Dear Mr Fitzpatrick,
Thank you for your letter of 11.09.2013, which enclosed a copy of a response you have received from David Gauke MP regarding the Rangers Tax Case. Whilst I am extremely disappointed with the content of that letter, I am however glad that you personally have now experienced the type of evasion and prevarication which gave rise to me contacting you in the first place, and which myself and many thousands of Rangers supporters, many shareholders with a vested financial interest, have also experienced.
Before I proceed further however, I must take this opportunity to thank you personally for your efforts in this matter. Whilst Mr Gauke’s response leaves a lot to be desired at least you managed to elucidate a response. I honestly do wonder however, if Mr Gauke and HMRC think we in Scotland “zip up at the back of the heid” for want of a better expression. ( I’m sorely tempted to send Mr Gauke my curriculum vitae and direct him to the part under training which states “Advanced Detective Training Scottish Police College”
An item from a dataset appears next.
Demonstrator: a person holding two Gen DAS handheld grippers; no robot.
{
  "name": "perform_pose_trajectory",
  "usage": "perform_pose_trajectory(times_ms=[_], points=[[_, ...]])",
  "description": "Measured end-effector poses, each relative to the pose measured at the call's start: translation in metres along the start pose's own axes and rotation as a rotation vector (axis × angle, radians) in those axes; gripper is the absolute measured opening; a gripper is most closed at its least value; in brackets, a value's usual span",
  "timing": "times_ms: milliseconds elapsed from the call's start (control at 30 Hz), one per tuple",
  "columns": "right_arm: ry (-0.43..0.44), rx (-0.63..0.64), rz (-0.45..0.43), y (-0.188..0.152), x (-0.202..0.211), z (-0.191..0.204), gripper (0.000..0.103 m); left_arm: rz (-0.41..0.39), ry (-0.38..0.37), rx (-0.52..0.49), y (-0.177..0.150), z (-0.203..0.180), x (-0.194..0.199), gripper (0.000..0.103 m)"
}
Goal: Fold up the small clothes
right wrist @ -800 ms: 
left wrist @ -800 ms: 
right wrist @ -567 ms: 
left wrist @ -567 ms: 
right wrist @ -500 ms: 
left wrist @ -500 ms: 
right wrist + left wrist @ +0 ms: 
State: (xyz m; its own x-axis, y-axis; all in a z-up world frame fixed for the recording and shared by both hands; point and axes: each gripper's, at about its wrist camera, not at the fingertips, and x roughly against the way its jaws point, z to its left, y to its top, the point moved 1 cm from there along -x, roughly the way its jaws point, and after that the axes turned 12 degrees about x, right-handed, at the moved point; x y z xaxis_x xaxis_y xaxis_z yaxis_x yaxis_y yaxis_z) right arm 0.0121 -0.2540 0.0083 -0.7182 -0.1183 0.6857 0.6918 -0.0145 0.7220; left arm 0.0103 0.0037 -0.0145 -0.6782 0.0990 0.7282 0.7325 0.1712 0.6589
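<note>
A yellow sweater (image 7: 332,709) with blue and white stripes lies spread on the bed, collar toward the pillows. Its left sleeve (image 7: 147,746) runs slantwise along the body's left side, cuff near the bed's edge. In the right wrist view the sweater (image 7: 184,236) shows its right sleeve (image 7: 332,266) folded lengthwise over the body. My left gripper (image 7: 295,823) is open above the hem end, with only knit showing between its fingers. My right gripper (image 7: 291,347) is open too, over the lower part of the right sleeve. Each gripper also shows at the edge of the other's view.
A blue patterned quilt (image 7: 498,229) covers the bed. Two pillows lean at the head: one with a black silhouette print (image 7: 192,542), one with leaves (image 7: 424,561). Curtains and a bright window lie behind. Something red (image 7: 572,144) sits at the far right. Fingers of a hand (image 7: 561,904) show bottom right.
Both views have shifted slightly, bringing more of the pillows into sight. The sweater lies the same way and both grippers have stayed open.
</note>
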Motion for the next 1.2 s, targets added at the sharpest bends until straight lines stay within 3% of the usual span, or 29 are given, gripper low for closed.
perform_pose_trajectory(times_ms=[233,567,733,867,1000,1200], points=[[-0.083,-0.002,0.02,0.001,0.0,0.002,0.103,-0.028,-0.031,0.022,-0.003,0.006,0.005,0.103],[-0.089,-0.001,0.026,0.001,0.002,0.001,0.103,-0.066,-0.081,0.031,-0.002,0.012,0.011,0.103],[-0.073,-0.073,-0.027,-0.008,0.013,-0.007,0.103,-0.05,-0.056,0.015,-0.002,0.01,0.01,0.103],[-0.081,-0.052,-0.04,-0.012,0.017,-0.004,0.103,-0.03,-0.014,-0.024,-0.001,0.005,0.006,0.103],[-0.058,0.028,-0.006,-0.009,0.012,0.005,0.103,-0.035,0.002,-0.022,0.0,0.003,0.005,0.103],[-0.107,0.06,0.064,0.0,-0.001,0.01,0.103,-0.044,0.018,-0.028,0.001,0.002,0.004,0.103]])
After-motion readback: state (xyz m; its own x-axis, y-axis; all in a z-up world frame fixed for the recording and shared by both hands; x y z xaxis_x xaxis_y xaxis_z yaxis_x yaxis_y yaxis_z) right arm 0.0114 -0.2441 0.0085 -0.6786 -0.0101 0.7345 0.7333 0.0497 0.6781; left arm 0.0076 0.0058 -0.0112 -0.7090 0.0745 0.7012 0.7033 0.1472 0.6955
Perhaps dealing with Mr Gauke’s response is the most fruitful way to proceed :-
“As I’m sure you will understand I am unable to comment on the tax affairs of individual companies as doing so would be a breach of taxpayer confidentiality”
We most certainly do understand – in fact it’s breaches of such confidentiality which give rise to our concerns and questions, which I note Mr Gauke, like HMRC before him, has chosen to avoid answering.
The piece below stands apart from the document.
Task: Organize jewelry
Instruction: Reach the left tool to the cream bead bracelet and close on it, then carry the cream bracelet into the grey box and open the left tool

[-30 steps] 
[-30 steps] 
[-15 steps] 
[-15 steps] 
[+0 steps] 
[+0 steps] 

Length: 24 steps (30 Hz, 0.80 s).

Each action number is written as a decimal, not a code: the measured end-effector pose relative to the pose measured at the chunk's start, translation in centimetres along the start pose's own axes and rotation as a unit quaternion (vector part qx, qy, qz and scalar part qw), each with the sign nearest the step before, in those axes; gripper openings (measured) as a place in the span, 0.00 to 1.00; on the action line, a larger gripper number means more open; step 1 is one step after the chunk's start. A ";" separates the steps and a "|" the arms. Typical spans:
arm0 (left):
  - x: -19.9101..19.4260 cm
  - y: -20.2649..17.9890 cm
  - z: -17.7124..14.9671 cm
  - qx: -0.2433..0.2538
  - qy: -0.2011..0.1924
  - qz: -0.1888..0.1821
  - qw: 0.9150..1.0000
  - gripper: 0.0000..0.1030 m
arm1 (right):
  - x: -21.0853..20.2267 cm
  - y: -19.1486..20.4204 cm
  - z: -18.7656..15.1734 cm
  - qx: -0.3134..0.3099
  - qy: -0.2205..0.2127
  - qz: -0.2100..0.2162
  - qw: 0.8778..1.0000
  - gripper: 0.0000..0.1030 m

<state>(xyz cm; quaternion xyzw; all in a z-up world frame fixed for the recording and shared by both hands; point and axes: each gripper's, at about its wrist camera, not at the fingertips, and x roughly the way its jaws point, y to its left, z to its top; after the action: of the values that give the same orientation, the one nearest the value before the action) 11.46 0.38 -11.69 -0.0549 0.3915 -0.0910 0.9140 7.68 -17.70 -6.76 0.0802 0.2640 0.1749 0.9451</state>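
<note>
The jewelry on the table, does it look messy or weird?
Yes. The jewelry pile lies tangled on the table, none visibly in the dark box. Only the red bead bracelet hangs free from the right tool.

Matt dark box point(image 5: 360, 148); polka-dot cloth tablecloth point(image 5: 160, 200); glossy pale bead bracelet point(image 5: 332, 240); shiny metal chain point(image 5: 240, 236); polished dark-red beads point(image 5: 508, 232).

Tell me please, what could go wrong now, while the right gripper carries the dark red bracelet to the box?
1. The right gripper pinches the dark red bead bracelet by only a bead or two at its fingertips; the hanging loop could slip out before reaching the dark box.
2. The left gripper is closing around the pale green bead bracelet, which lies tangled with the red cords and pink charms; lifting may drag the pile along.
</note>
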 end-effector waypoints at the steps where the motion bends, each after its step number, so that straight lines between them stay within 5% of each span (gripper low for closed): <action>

Mr Fitzpatrick if you look at the previous correspondence I sent you, you will note that my questions centred around the conduct of HMRC and Westminster MP’s with responsibility thereto, following the breaches of confidentiality in the Rangers Tax Case. The questions I have been asking HMRC and those Ministers are summarised as follows :-
1. When the leaks in the Rangers Tax Case entered the public domain did HMRC conduct an internal audit or investigation to determine the source of these leaks ?
2. What was the conclusion of such investigation ?
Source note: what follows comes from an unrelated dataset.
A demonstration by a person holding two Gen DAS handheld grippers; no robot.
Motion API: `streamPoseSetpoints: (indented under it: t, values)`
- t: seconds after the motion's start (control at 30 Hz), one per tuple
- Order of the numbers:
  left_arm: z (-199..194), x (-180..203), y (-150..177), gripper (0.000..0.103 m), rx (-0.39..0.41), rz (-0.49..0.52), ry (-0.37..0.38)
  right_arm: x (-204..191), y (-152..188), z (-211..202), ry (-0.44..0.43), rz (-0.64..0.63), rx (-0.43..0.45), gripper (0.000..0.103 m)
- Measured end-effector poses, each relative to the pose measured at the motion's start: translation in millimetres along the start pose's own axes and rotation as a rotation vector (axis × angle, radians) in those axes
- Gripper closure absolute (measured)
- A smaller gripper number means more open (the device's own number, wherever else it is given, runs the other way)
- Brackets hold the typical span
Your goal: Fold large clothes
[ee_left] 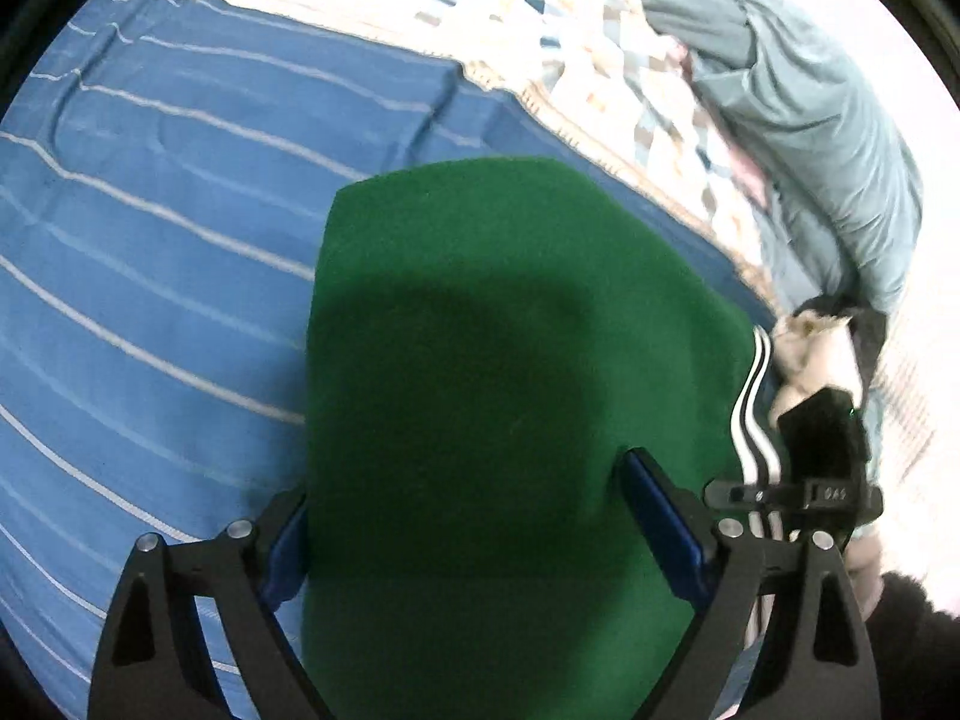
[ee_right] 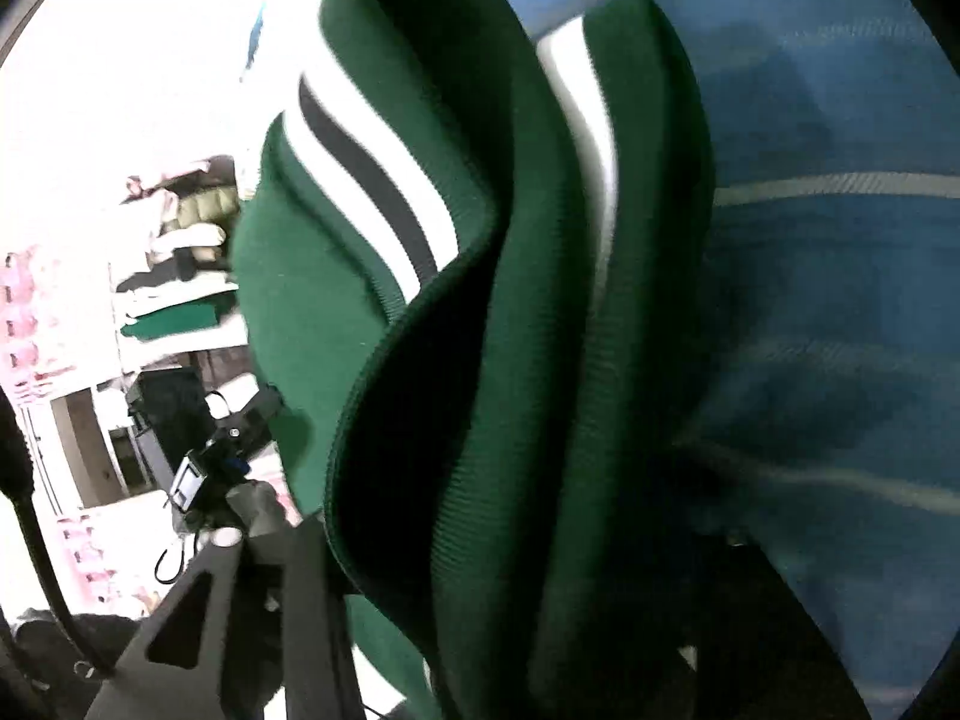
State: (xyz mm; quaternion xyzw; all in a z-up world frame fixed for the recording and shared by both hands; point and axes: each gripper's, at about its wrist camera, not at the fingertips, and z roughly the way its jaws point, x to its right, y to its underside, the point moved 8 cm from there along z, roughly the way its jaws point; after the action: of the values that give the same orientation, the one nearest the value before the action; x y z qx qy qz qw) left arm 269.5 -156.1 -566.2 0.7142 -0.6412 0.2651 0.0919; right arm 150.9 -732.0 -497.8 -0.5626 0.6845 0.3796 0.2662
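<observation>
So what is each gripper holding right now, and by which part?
Right gripper: green garment, by its ribbed striped edge. Left gripper: open, straddling the folded garment, gripping nothing.

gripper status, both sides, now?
Left gripper: open, fingers straddling the folded green garment, one finger buried at its edge.
Right gripper: green ribbed fabric bunched between its fingers; whether clamped cannot be told.

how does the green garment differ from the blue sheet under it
The green garment is plain dark green with white and black stripes at one edge; the blue sheet is blue with thin pale lines. The garment is a folded bundle; the sheet lies spread out. Both are cloth.
</observation>
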Motion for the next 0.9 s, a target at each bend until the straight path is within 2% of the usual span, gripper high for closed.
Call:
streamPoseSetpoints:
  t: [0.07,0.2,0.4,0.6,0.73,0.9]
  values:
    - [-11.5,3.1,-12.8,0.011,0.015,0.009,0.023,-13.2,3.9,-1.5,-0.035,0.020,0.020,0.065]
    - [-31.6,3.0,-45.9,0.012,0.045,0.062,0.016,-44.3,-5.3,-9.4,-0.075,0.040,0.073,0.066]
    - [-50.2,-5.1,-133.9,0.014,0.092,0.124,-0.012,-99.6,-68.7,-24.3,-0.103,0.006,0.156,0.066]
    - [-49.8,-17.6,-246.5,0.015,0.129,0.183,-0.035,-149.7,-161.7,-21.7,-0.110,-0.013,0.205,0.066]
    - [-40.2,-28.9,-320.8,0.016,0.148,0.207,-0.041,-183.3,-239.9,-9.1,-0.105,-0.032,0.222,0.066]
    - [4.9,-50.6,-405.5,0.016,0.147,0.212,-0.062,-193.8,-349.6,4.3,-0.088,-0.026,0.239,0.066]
3. Did HMRC cross reference the content of such leaks in the catalogue of evidence they had seized for the Rangers Tax Case to determine if there was a match ?
4. Are there protocols and procedures within HMRC for breaches of confidentiality and if so were they adhered to in the Rangers Tax Case ? Furthermore did Westminster MP’s with ministerial responsibility for HMRC, personally check that the protocols and investigations had been carried out by HMRC when the the Rangers Tax Case Leaks appeared in the public domain ?
5. Did HMRC contact the Police to report these apparent breaches of confidentiality which constituted a grave crime in Scotland ? If not why not ?
“I understand a case management hearing before the Upper Tax tribunal was set for 19 July 2013 after which HMRC expects to learn more about when the appeal is likely to be heard”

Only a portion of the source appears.